GIVEN DATA
■ ■ ■ ■

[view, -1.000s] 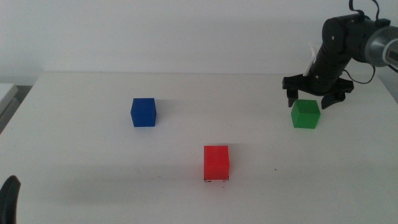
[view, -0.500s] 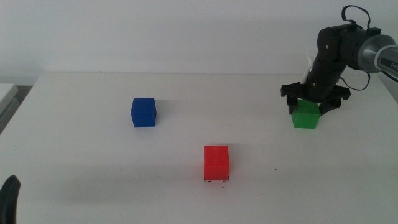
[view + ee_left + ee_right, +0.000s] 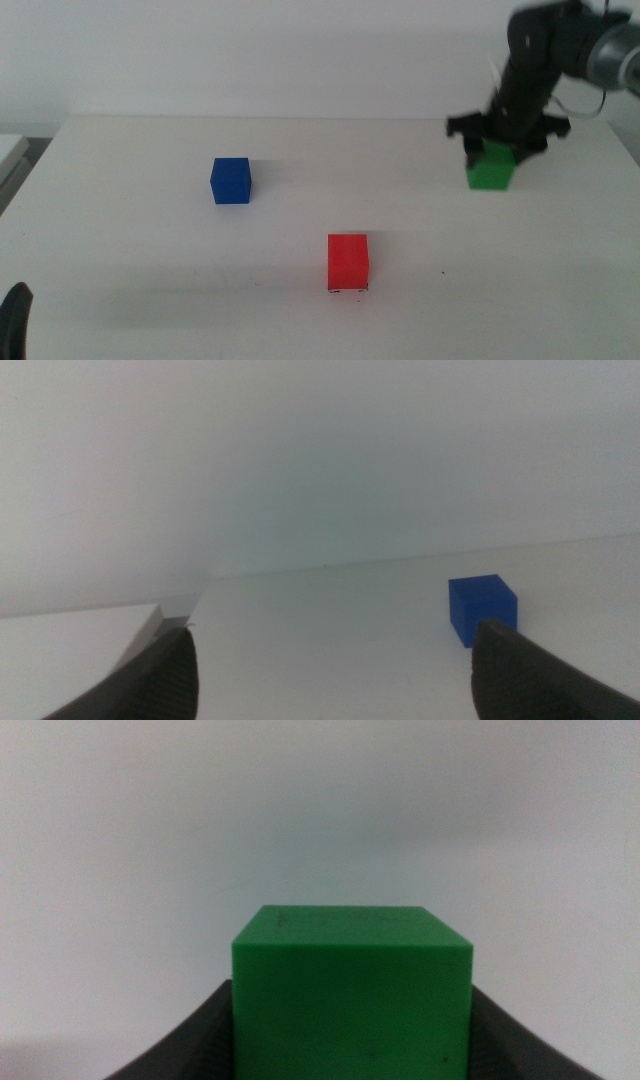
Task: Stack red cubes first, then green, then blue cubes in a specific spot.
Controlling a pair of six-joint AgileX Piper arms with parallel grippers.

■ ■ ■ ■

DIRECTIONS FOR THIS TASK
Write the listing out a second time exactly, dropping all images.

SOLUTION TO THE PROBLEM
[view, -1.000s] 
[view, -0.500s] 
[view + ee_left + ee_right, +0.000s] 
Task: Stack red cubes first, then green, then blue cubes in a specific spot.
Controlling a pair of six-joint AgileX Piper arms with parallel grippers.

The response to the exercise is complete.